The second major work, "The Birds of Russia" , which appeared in 1895 and comprised over 2000 pages, had a particularly broad impact and introduced the bird lovers of the time to the scientifically advanced ornithology. Its effect is comparable to Johann Friedrich Naumann's "Natural History of the Birds of Germany" (1822–1866) and - apart from Peter Simon Pallas ' Zoographica Rosso-Asiatica - the first comprehensive representation of the bird world in Russia. Similar, previous projects by Modest Bogdanow (1884) and Theodor Pleske (1891) did not get beyond the beginnings. "The Birds of Russia" were so successful that they had to be reprinted in the year of publication. The third, greatly expanded edition, which appeared from 1918, remained unfinished. In 1900 Menzbier's third large work “The huntable and commercially used birds of European Russia and the Caucasus” appeared , which deals with 136 species of birds in a wide area and with 140 color plates.

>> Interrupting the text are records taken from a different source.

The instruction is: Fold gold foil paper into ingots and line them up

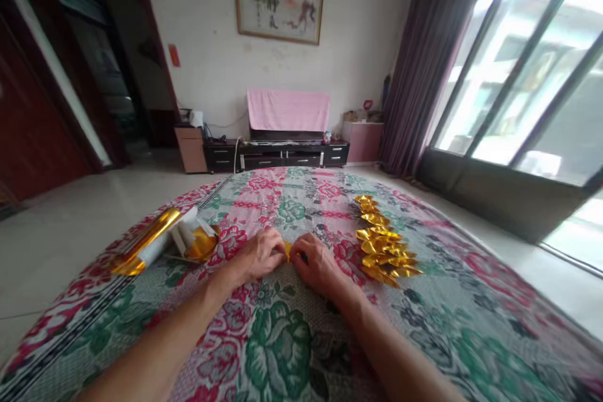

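Observation:
Near the middle of the flowered tablecloth point(277, 339), a small piece of gold foil point(287, 250) shows between my two hands. My left hand point(265, 254) pinches its left side, and my right hand point(311, 259) pinches its right side, fingers curled. Most of the foil is hidden by the fingers. To the right lie several folded gold foil pieces point(382, 240) in an overlapping row. On the left are a shiny gold foil roll point(157, 235) and an opened white packet point(186, 240) with gold sheets in it.
Beyond the round table's far edge stands a low black cabinet point(282, 156) with a pink cloth point(288, 110) above it. A framed picture point(279, 6) hangs on the wall. A purple curtain point(426, 56) and large windows are at the right; a dark doorway is at the left.

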`<state>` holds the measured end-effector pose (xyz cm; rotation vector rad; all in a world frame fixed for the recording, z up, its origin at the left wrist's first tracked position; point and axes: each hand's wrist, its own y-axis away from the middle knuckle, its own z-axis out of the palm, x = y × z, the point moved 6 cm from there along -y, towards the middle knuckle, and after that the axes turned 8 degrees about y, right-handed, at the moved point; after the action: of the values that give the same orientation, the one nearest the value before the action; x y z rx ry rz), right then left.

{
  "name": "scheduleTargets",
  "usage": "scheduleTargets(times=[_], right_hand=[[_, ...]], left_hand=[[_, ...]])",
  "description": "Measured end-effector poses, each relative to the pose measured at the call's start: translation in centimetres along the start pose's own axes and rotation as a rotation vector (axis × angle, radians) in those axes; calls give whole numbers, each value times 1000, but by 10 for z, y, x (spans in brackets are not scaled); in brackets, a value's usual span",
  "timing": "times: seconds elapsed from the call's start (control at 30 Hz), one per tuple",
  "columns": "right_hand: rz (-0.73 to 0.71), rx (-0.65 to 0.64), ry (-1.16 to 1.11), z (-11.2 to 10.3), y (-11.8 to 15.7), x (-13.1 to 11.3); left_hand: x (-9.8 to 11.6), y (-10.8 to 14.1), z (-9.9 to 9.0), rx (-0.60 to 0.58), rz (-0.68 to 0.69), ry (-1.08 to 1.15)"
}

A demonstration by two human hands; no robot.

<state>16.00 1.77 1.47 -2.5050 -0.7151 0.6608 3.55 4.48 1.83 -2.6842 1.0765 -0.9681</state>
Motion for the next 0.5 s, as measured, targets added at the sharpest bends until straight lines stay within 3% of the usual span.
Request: scheduleTargets(times=[0.2, 0.5], right_hand=[[19, 0, -14, -3, 1, -4], [0, -31, -7, -4, 1, -5]], left_hand=[[5, 3, -8, -47, 90, 64], [6, 5, -12, -36, 108, 93]])
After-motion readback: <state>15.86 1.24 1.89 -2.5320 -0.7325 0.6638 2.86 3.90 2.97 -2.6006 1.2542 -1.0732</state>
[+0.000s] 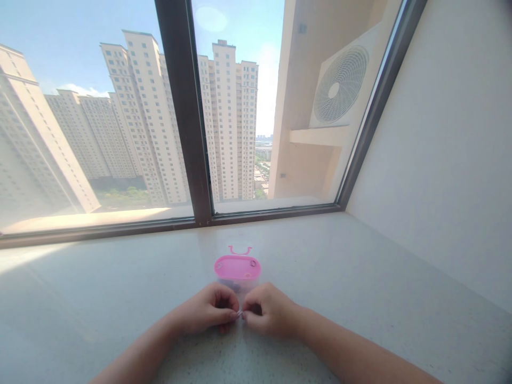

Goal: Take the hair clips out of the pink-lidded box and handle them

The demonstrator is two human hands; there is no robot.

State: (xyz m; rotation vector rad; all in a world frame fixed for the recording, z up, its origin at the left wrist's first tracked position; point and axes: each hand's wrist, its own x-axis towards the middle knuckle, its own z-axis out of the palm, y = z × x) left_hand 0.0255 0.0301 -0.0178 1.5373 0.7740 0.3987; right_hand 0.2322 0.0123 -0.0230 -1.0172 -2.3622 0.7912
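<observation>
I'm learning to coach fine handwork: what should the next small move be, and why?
Perhaps ease the right hand slightly aside while the left hand holds the small pale item: both hands pinch at it, and little of it shows between them.

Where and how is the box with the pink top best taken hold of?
Probably by its two rounded ends, coming from left and right together. The box is a long oval set crosswise, with a pink handle close beyond its far side. A small dark ring shows on top, so keep it level.
</observation>
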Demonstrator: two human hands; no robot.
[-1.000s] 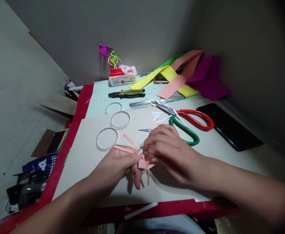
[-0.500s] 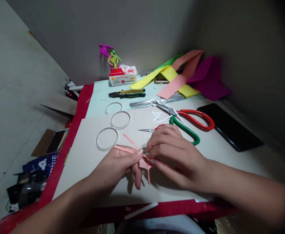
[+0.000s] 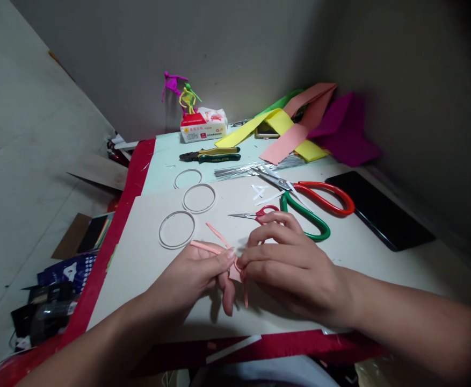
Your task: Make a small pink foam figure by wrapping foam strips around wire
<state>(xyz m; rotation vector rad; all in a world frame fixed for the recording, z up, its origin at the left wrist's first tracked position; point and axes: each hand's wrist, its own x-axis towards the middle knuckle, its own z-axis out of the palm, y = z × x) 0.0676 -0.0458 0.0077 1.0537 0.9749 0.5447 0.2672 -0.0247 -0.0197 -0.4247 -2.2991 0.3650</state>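
Note:
A small pink paper piece (image 3: 236, 273) with thin twisted limbs hangs between my two hands above the table. My left hand (image 3: 205, 269) pinches it between thumb and index finger, and one pink strand sticks out over that hand toward the upper left. My right hand (image 3: 287, 263) has its thumb and fingertips closed on the piece's right side; its other fingers are curled. Just beyond my right hand lie small red-handled scissors (image 3: 255, 214), partly covered by its fingers. Three white rings, the nearest (image 3: 176, 229) among them, rest left of the piece.
Large scissors (image 3: 324, 198) with red and green handles lie behind my right hand, beside a black phone (image 3: 384, 209). Pliers (image 3: 210, 155), wires (image 3: 239, 171), a tissue pack (image 3: 203, 126) bearing small figures (image 3: 187, 100), and coloured paper strips (image 3: 294, 141) are farther back.
My right hand has shifted slightly, its fingers lifting and its fingertips moving left on the pink piece. More of the small scissors' red handle shows. My left hand has barely moved.

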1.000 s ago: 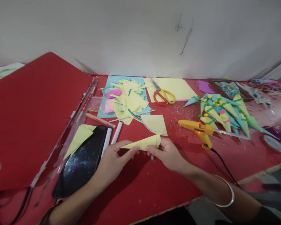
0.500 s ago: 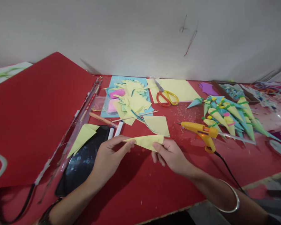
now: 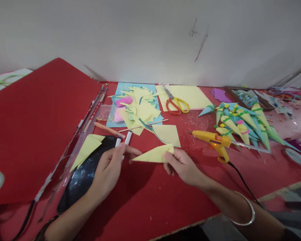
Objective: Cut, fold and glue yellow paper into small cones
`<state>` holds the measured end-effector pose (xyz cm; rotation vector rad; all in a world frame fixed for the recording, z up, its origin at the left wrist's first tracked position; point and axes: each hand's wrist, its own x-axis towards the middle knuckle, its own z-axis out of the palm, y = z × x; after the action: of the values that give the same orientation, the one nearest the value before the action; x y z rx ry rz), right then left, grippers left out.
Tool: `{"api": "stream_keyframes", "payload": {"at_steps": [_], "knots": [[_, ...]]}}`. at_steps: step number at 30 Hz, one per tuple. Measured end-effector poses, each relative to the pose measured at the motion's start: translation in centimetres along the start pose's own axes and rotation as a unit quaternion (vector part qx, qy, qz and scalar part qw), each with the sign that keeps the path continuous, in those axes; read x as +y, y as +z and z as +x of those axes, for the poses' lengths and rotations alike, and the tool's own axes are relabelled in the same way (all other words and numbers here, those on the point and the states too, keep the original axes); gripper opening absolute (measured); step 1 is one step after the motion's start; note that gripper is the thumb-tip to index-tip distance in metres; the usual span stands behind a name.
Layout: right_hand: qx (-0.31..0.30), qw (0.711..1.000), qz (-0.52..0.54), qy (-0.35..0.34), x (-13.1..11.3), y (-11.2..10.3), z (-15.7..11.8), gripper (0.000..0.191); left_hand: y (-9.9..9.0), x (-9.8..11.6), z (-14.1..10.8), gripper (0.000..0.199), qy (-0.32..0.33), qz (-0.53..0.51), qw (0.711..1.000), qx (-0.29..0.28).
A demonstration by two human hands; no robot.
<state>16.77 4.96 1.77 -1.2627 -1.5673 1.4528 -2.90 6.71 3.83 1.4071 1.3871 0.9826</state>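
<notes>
A pale yellow paper cone (image 3: pixel 153 154) lies across the middle of the view, its narrow tip pointing left. My right hand (image 3: pixel 182 164) pinches its wide end, thumb on top and fingers underneath. My left hand (image 3: pixel 112 165) is beside the tip, thumb raised and fingers apart, one fingertip close to the paper. Behind the cone is a yellow square sheet (image 3: pixel 168 135) with a curved dark edge. Folded yellow pieces (image 3: pixel 87 149) rest over a black phone-like slab (image 3: pixel 84 177) at the left.
A yellow glue gun (image 3: pixel 213 139) with a cord stands right of my hands. Scissors (image 3: pixel 177 102) and paper scraps (image 3: pixel 142 103) lie at the back. Decorated cones (image 3: pixel 240 120) are heaped at the right. A large red board (image 3: pixel 40 134) covers the left.
My left hand has let go of the cone's narrow end and moved left, its thumb lifting. The cone's broad face now shows more, still held in my right hand.
</notes>
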Motion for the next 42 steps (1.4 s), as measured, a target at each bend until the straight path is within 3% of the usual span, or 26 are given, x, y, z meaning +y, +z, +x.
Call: {"api": "stream_keyframes", "payload": {"at_steps": [2, 6, 10, 14, 28, 33, 35, 38, 42], "knots": [[-0.019, 0.999, -0.037, -0.008, 0.0, 0.0, -0.1, 0.042, -0.2, 0.2, 0.0, 0.04, 0.033, 0.029, 0.998, -0.035], [-0.025, 0.994, -0.107, -0.028, -0.1, 0.3, -0.1, 0.035, 0.6, 0.0, -0.4, 0.035, 0.095, 0.171, 0.963, -0.185], [-0.021, 0.987, -0.146, -0.059, -0.1, 0.4, 0.0, 0.019, 1.8, -0.8, -1.2, 0.043, 0.124, 0.232, 0.932, -0.247], [0.006, 0.986, -0.153, -0.059, -0.1, 0.3, 0.0, 0.025, 2.1, -1.1, -1.4, 0.04, 0.114, 0.23, 0.93, -0.264], [-0.029, 0.992, -0.11, -0.052, -0.2, -0.2, -0.1, 0.033, 2.0, -0.7, -1.1, 0.038, 0.081, 0.207, 0.94, -0.258], [0.033, 0.996, -0.061, -0.057, -0.3, -0.2, 0.0, 0.034, 1.9, -0.8, -1.2, 0.039, 0.06, 0.183, 0.946, -0.262], [0.019, 0.997, -0.051, -0.061, -0.3, -0.2, 0.0, 0.028, 1.9, -0.8, -1.2, 0.039, 0.049, 0.175, 0.944, -0.277], [-0.007, 0.993, -0.092, -0.07, -0.3, -0.1, 0.0, 0.023, 2.1, -0.8, -1.3, 0.039, 0.055, 0.178, 0.937, -0.294], [0.017, 0.985, -0.154, -0.069, -0.3, -0.2, 0.0, 0.03, 2.2, -0.7, -1.2, 0.039, 0.084, 0.191, 0.935, -0.285]]}}
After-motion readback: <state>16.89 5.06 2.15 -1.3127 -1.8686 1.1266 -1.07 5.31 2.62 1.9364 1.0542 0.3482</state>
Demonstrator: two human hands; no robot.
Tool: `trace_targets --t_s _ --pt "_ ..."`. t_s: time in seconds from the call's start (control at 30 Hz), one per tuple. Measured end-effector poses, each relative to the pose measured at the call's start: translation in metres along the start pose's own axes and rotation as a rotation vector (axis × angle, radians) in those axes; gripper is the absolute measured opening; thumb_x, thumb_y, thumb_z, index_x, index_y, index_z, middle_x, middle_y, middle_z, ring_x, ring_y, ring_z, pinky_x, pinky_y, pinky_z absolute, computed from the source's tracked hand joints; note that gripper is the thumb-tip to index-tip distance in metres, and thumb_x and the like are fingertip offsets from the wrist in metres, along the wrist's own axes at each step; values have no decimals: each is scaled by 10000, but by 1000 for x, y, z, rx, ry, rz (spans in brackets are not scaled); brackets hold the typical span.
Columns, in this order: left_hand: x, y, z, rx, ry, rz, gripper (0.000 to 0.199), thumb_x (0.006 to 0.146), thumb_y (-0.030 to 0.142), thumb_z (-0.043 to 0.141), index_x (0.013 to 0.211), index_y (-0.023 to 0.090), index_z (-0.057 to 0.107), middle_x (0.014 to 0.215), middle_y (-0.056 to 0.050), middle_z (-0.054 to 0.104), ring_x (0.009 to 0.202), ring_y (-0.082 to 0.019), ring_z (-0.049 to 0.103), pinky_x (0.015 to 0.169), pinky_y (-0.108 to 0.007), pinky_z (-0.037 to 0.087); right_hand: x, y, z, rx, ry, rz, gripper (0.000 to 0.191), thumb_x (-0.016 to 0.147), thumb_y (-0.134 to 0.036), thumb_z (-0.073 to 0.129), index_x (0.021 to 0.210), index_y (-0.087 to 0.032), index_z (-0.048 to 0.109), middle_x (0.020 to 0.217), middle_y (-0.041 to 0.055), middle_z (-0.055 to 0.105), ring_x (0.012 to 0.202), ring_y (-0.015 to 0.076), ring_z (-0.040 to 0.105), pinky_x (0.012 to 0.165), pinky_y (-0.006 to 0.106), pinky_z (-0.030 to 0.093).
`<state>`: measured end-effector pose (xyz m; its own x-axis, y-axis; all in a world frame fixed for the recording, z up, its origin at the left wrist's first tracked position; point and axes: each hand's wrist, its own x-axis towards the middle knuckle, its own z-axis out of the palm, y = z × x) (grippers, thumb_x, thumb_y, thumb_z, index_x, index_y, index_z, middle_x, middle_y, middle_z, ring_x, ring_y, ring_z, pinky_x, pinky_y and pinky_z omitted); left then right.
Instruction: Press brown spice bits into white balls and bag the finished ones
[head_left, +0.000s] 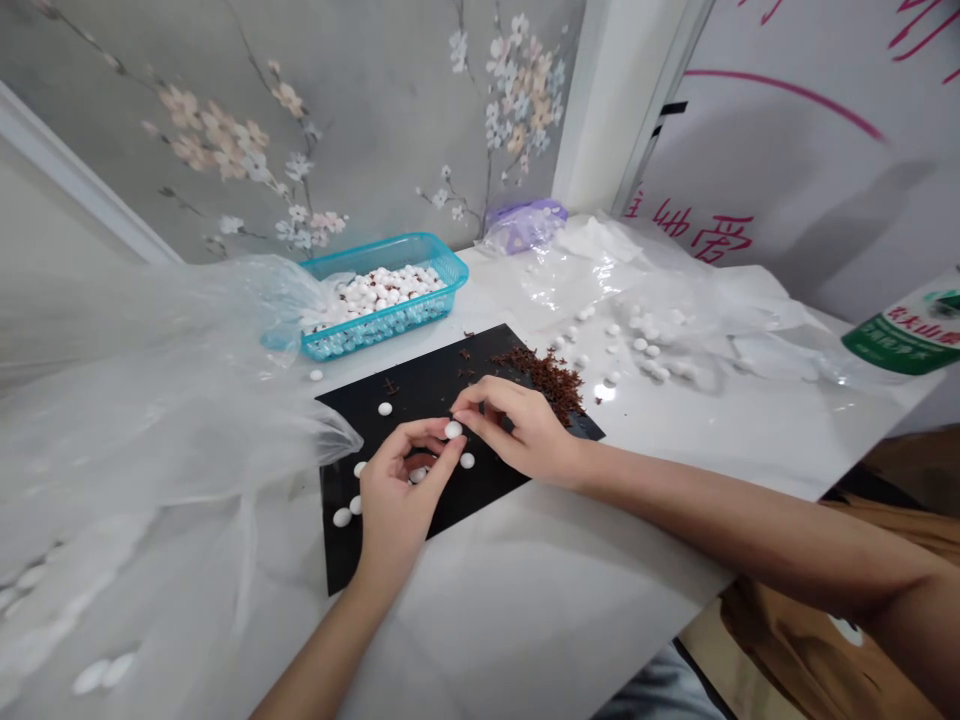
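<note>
Now the left hand (397, 485), angled up from below, pinches a white ball (453, 430) over the black sheet (427, 385); the right hand (529, 430) slants in, fingertips narrowed beside it, whether gripping anything I can't tell.

Seemingly a home: floral wallpaper (390, 110)

A grey wall (390, 130) patterned with pale blossoms (521, 85) rose behind the back edge of the glossy white desk (540, 590). A white post (600, 110) separated it from a white panel (772, 150) with pink writing (720, 238) beyond the far right corner.
</note>
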<state>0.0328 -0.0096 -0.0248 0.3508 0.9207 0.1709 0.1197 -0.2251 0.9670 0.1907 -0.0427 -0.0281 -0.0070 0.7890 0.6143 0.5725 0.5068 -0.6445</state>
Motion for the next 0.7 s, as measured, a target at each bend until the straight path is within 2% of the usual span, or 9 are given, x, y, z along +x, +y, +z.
trace_targets --t_s 0.53,0.7 --pt "1 -3 0 -3 8 -1 148 717 284 701 825 187 669 792 -12 657 702 -123 577 606 -215 466 0 1 -2 -25 -64 -16 86 905 -220 455 894 -192 535 796 17 585 601 77 498 549 193 416" --pt "2 -3 -1 -38 35 7 151 730 280 698 852 191 689 783 -7 665 698 -110 574 636 -207 473 1 1 -8 -1 -171 -29 154 844 -167 488 996 -184 511 884 23 578 512 49 454 512 191 418"
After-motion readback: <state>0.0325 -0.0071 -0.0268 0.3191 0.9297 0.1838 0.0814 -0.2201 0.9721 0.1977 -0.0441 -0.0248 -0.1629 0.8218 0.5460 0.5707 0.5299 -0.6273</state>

In the Ornithologie du Turkestan , which appeared in French from 1888-1893, Menzbier evaluated the records of Nikolai Alexejewitsch Severzows, who had an accident in 1885. It initially dealt with the birds of prey and owls in a volume with color plates based on Menzbier's drawings. After that, however, work on this too large-scale plant was stopped. In 1916, Menzbier published the volume Falconiformes from the Fauna Rossii series of the Russian Academy of Sciences. The systematic findings in this work were largely based on Menzbier's 480 bellows collection of large falcons. In “The zoological districts of the Turkestan area and the neighboring countries”, which was published in 1914, Menzbier divided this region zoogeographically into Pamir district, Bukhara district and the western and eastern Tianshand district .

Menzbier also worked as an editor for the "Moscow Natural Scientists Society" and, in addition to the regular publications, also initiated the publication of numerous extensive special papers.